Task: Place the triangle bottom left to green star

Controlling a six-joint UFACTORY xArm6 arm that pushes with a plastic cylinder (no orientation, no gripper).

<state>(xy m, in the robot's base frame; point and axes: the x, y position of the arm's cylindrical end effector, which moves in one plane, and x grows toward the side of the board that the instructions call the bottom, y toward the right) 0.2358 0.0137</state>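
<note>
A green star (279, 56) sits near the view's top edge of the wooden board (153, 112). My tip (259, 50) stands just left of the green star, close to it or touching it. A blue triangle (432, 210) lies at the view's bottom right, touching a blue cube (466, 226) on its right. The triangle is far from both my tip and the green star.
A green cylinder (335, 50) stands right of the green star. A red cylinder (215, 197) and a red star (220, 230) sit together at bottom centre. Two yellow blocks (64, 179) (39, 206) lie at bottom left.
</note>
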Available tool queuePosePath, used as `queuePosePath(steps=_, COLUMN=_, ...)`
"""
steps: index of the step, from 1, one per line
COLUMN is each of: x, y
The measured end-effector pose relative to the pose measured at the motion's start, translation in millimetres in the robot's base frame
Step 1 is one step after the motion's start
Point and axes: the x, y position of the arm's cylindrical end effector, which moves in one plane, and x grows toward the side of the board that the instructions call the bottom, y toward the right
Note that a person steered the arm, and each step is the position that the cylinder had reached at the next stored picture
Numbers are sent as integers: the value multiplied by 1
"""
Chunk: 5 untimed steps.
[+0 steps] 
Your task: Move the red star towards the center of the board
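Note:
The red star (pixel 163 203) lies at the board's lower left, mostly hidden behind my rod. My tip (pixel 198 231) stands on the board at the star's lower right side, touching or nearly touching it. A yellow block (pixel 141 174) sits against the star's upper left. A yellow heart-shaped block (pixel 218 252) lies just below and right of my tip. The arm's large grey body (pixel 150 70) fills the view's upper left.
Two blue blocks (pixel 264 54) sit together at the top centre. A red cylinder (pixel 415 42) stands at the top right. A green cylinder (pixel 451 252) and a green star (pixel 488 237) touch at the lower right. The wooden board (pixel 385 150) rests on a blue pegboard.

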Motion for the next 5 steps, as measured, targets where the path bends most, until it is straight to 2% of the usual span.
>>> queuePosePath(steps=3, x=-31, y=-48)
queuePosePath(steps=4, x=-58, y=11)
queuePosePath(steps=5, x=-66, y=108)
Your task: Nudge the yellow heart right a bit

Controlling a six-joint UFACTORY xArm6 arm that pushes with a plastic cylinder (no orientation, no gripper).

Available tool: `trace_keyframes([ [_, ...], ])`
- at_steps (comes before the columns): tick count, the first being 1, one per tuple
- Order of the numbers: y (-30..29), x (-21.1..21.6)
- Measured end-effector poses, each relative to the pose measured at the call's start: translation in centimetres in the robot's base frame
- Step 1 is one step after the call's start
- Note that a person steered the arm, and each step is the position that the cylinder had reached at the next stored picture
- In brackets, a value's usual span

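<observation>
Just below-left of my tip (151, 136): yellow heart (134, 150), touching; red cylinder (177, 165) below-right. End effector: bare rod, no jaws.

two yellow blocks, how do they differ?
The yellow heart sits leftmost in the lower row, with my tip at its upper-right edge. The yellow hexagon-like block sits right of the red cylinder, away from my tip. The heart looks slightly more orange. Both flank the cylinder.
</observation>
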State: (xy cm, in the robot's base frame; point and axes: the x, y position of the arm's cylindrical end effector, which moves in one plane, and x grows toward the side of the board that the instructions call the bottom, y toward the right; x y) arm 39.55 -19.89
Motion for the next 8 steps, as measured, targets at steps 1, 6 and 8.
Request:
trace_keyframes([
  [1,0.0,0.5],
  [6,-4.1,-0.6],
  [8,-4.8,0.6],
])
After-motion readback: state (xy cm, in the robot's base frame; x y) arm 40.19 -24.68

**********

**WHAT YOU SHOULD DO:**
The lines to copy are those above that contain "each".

**SOLVED PROBLEM:**
COLUMN is each of: x, y
Note that a person steered the arm, and each step is the position that the cylinder had reached at the next stored picture
- Measured end-effector poses, each relative to the pose measured at the call's start: translation in centimetres in the robot's base frame
- Note that a person steered the arm, and each step is the position that the cylinder had reached at the next stored picture

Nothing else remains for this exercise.